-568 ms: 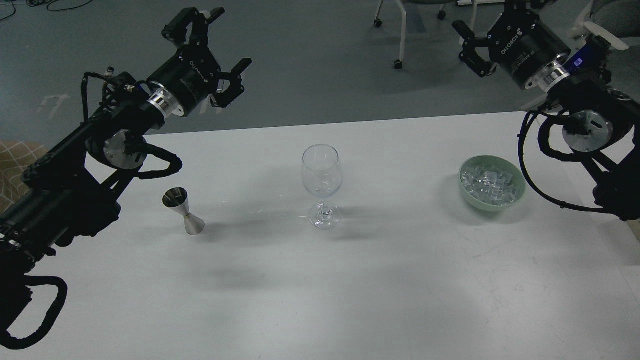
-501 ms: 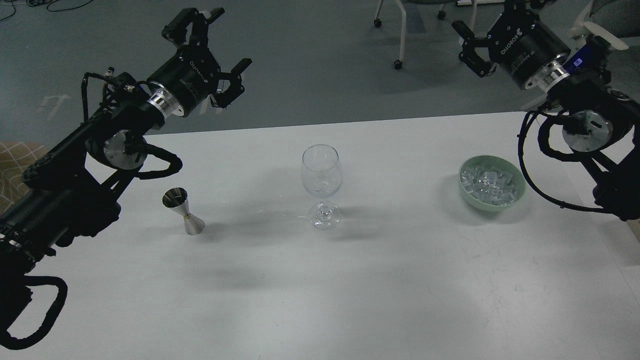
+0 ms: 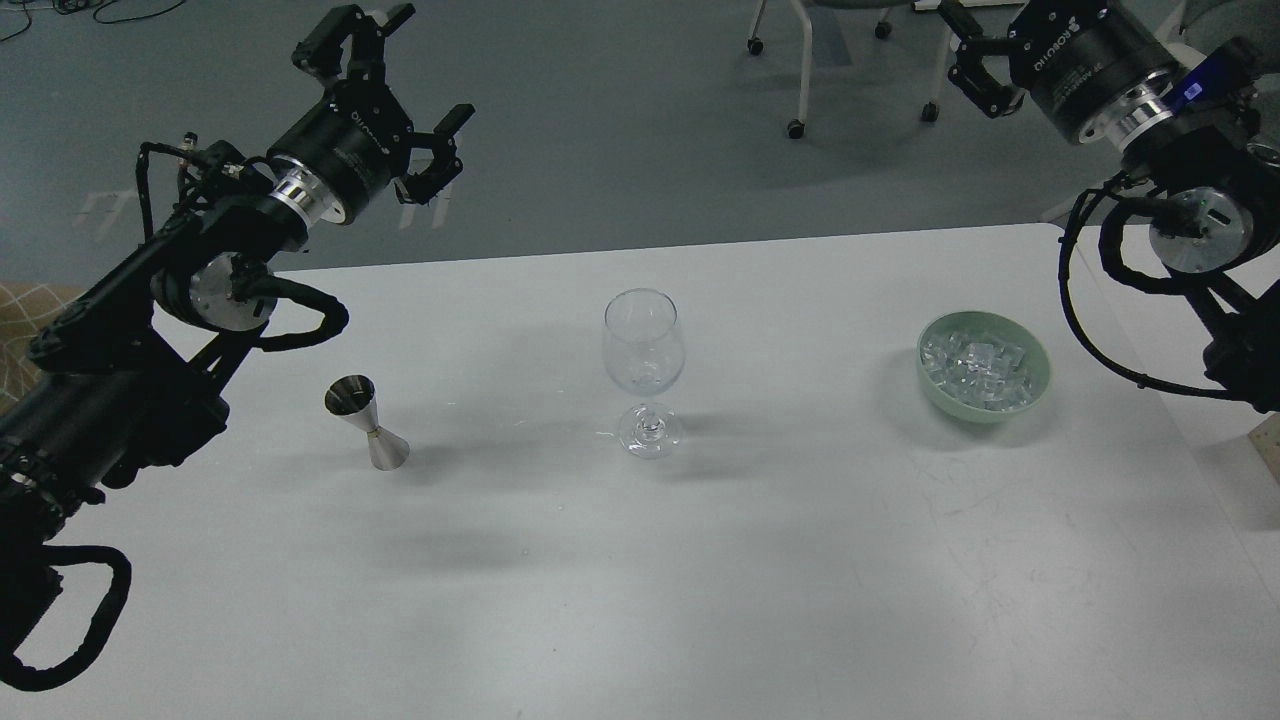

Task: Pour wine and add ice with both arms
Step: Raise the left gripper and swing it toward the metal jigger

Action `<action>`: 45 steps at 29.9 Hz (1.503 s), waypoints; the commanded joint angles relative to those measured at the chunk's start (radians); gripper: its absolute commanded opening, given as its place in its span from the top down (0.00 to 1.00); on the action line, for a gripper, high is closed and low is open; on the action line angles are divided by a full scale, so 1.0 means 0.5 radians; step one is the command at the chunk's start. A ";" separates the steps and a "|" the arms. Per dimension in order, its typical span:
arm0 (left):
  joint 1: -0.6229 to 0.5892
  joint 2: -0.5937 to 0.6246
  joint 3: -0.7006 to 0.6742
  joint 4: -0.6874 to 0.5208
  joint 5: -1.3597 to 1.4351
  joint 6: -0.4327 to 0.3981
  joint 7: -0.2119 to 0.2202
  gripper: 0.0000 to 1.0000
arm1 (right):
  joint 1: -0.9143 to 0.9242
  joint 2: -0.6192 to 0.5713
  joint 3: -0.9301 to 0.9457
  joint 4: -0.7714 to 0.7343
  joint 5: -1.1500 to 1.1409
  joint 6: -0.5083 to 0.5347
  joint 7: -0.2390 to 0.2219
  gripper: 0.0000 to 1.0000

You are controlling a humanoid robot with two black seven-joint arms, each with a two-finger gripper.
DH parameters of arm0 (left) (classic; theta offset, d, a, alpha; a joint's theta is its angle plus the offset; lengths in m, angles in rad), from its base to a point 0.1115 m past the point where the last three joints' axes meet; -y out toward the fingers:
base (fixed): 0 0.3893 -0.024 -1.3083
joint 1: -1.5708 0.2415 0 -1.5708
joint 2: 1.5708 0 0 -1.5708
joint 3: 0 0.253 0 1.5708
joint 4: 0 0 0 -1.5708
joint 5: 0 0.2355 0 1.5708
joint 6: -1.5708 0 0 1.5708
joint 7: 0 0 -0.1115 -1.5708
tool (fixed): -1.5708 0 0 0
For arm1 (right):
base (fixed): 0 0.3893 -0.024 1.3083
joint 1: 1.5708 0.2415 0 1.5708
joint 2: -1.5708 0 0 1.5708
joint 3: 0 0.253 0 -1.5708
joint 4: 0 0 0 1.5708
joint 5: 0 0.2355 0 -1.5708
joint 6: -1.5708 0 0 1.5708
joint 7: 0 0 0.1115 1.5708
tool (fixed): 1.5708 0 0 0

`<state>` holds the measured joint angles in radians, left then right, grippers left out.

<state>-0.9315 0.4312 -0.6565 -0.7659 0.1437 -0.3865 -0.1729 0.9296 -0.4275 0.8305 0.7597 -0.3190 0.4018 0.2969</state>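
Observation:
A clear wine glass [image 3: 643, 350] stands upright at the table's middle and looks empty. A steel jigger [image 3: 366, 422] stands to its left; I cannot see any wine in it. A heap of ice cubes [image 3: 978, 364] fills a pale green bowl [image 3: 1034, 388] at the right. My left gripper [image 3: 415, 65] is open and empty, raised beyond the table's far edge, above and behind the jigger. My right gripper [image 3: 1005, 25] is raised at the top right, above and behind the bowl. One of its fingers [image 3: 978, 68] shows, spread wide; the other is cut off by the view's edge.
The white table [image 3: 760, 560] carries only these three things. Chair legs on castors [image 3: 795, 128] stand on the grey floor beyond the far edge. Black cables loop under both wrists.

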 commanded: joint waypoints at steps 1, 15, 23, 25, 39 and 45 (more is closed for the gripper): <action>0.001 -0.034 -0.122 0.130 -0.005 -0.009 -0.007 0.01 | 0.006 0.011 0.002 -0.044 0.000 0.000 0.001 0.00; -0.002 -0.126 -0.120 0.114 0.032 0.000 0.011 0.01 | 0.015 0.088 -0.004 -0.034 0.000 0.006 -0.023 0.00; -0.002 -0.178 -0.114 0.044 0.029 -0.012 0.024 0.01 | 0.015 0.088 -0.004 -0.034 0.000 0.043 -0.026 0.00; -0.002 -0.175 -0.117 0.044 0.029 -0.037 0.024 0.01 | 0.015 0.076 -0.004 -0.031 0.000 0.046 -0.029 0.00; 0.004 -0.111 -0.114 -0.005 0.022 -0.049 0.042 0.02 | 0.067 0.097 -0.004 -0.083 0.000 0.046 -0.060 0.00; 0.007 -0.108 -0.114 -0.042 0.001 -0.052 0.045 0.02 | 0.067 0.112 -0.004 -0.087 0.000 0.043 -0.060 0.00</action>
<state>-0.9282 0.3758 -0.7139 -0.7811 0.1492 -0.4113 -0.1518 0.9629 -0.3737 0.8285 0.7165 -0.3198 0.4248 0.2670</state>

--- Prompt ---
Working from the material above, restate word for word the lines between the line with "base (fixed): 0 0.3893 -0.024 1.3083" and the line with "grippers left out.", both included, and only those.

--- Result below ---
base (fixed): 0 0.3893 -0.024 1.3083
joint 1: 1.5708 0.2415 0 1.5708
joint 2: -1.5708 0 0 1.5708
joint 3: 0 0.253 0 -1.5708
joint 4: 0 0 0 1.5708
joint 5: 0 0.2355 0 -1.5708
joint 6: -1.5708 0 0 1.5708
joint 7: 0 0 0.1115 1.5708
tool (fixed): 1.5708 0 0 0

`<state>` holds the measured joint angles in radians, left then right, grippers left out.

No additional lines are needed for this answer.